### What needs to be done
Copy out each line below containing "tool".

------------------------------------

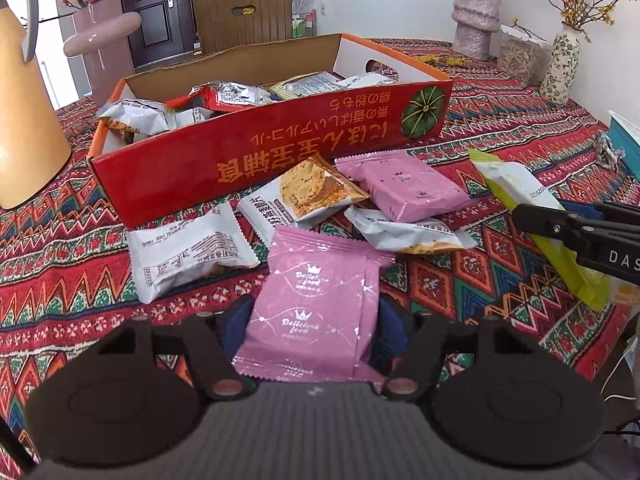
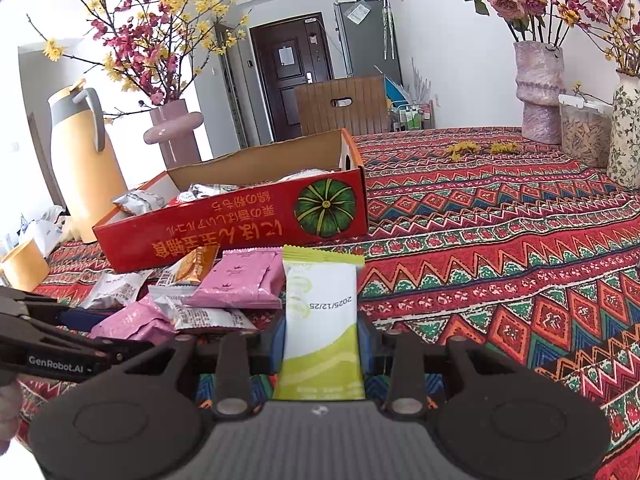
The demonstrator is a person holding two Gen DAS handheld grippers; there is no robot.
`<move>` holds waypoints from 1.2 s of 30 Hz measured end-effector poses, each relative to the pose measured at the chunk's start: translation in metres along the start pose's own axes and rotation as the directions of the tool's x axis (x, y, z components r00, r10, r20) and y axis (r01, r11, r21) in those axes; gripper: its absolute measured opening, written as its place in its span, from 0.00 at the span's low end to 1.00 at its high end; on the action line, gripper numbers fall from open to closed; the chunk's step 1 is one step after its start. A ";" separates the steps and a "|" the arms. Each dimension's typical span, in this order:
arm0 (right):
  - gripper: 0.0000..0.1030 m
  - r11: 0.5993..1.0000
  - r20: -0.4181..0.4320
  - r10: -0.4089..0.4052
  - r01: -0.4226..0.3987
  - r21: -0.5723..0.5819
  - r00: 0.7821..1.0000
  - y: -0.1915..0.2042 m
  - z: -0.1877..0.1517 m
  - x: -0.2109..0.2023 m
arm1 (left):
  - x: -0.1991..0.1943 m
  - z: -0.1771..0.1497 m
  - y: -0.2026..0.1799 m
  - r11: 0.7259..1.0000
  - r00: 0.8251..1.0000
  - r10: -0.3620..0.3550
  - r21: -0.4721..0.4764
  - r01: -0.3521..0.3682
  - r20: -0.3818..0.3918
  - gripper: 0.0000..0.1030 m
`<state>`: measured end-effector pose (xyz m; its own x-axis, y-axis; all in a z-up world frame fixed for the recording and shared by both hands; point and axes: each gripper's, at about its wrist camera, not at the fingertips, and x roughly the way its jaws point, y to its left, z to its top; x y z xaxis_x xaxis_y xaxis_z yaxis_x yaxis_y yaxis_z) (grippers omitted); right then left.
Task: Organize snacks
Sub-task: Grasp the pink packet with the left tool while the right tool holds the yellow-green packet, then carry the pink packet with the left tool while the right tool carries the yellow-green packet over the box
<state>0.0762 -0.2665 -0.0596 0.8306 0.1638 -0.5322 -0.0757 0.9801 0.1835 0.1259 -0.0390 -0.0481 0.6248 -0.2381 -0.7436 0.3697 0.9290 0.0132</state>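
Bottom centre, left view: left gripper (image 1: pixel 314 324) clenched on pink packet (image 1: pixel 316 312). Right gripper (image 2: pixel 320 340) grasping green-and-white packet (image 2: pixel 320 320). Mid-frame: several loose packets (image 1: pixel 304 192) on patterned cloth (image 1: pixel 500 272). Upper centre: red box (image 1: pixel 256 156), partly filled. Judged roughly half done.

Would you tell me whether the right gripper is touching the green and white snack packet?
Touching. In the right wrist view, the right gripper has both blue fingers pressed against the sides of the green and white snack packet, holding it upright.
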 end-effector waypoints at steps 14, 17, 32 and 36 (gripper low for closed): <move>0.33 1.000 0.046 0.004 -0.004 -0.001 0.999 -0.001 0.004 -0.012 | -0.026 -0.006 -0.004 1.000 0.996 0.017 -0.023 -0.015 0.088 0.59; 0.33 1.000 0.058 0.004 -0.003 -0.007 0.998 0.000 0.006 -0.013 | -0.032 -0.004 -0.002 0.999 0.994 0.024 -0.036 -0.020 0.111 0.59; 0.33 0.998 0.138 0.012 -0.003 -0.066 0.990 0.011 0.037 -0.007 | -0.057 0.030 0.009 0.995 0.969 0.057 -0.089 -0.037 0.241 0.59; 0.33 0.996 0.163 0.019 -0.005 -0.084 0.986 0.016 0.052 0.001 | -0.058 0.045 0.015 0.991 0.959 0.079 -0.124 -0.046 0.272 0.59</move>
<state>0.1043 -0.2564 -0.0143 0.9078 0.1620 -0.3868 -0.1263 0.9852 0.1161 0.1265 -0.0238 0.0251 0.8155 -0.2325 -0.5300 0.2523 0.9670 -0.0359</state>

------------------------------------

### Written answer
`<move>` holds waypoints from 1.2 s of 30 Hz measured end-effector poses, each relative to the pose measured at the chunk's start: translation in metres along the start pose's own axes and rotation as the directions of the tool's x axis (x, y, z components r00, r10, r20) and y axis (r01, r11, r21) in those axes; gripper: its absolute measured opening, written as its place in its span, from 0.00 at the span's low end to 1.00 at its high end; on the action line, gripper numbers fall from open to closed; the chunk's step 1 is one step after its start. A ";" separates the steps and a "|" the arms. Each dimension's typical span, in this order:
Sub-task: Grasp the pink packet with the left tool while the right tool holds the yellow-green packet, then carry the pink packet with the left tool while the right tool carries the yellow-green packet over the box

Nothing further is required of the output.